### [What you should do]
Give the data back exactly. Leave out any images.
• • • • • • •
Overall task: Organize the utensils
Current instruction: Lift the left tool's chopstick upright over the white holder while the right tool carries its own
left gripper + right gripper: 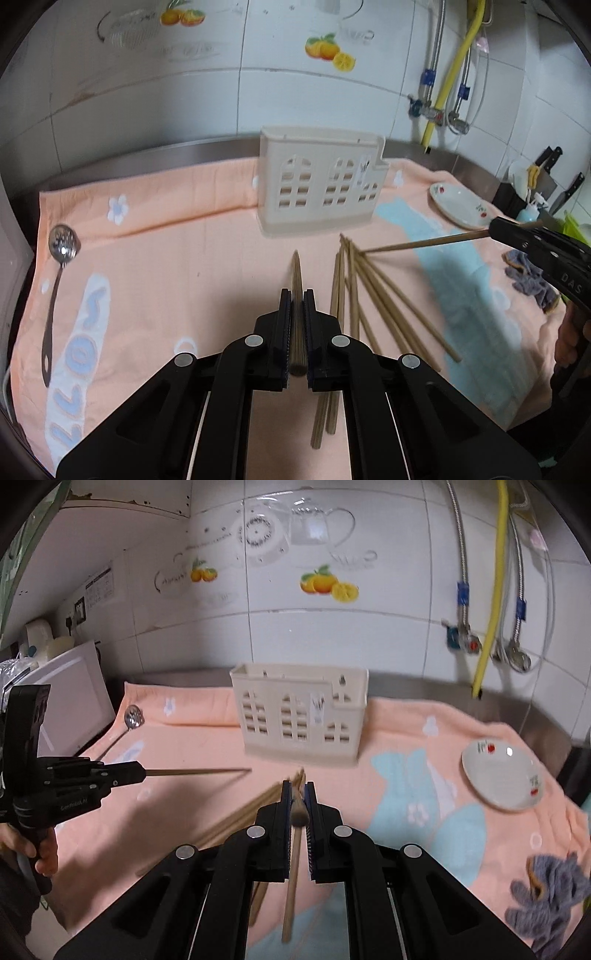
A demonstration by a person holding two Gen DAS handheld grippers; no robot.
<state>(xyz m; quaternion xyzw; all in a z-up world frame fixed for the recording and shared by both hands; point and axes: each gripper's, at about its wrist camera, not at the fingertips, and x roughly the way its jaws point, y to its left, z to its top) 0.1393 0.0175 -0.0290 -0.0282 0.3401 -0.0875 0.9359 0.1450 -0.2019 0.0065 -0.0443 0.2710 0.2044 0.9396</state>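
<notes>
each of the 2 wrist views looked forward and down along its own fingers, close over the peach towel (184, 266), facing the tiled wall (388, 635). both shared the cream utensil holder (321, 184) and the loose chopsticks (376, 295); each caught the other gripper at its edge.

Your right-hand chopstick (291, 878): its tip is hidden between the pads.
Holder (301, 716): blurred; you cannot see inside its compartments.
Loose chopsticks (373, 306): their near ends are hidden under your left gripper (297, 332).
Towel (184, 266): its near edge is cut off.
Knives (554, 173): too small to tell apart.
</notes>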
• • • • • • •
### [Task result]
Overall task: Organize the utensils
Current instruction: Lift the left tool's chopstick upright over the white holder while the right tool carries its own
left gripper + right gripper: 
A demonstration by a person holding two Gen DAS handheld grippers; no robot.
<state>(xyz m; quaternion xyzw; all in a z-up world frame fixed for the recording and shared by both hands; point and axes: each gripper's, at about its wrist camera, not at the fingertips, and x roughly the way its jaws point, y to its left, z to its top) 0.1393 0.0175 -0.0290 -0.0282 0.3401 -0.0875 0.9359 0.1450 -0.2019 0.0065 -0.0443 0.2710 0.2044 0.9396</state>
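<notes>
each of the 2 wrist views looked forward and down along its own fingers, close over the peach towel (184, 266), facing the tiled wall (388, 635). both shared the cream utensil holder (321, 184) and the loose chopsticks (376, 295); each caught the other gripper at its edge.

Your right-hand chopstick (291, 878): its tip is hidden between the pads.
Holder (301, 716): blurred; you cannot see inside its compartments.
Loose chopsticks (373, 306): their near ends are hidden under your left gripper (297, 332).
Towel (184, 266): its near edge is cut off.
Knives (554, 173): too small to tell apart.
</notes>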

The exercise is now finished.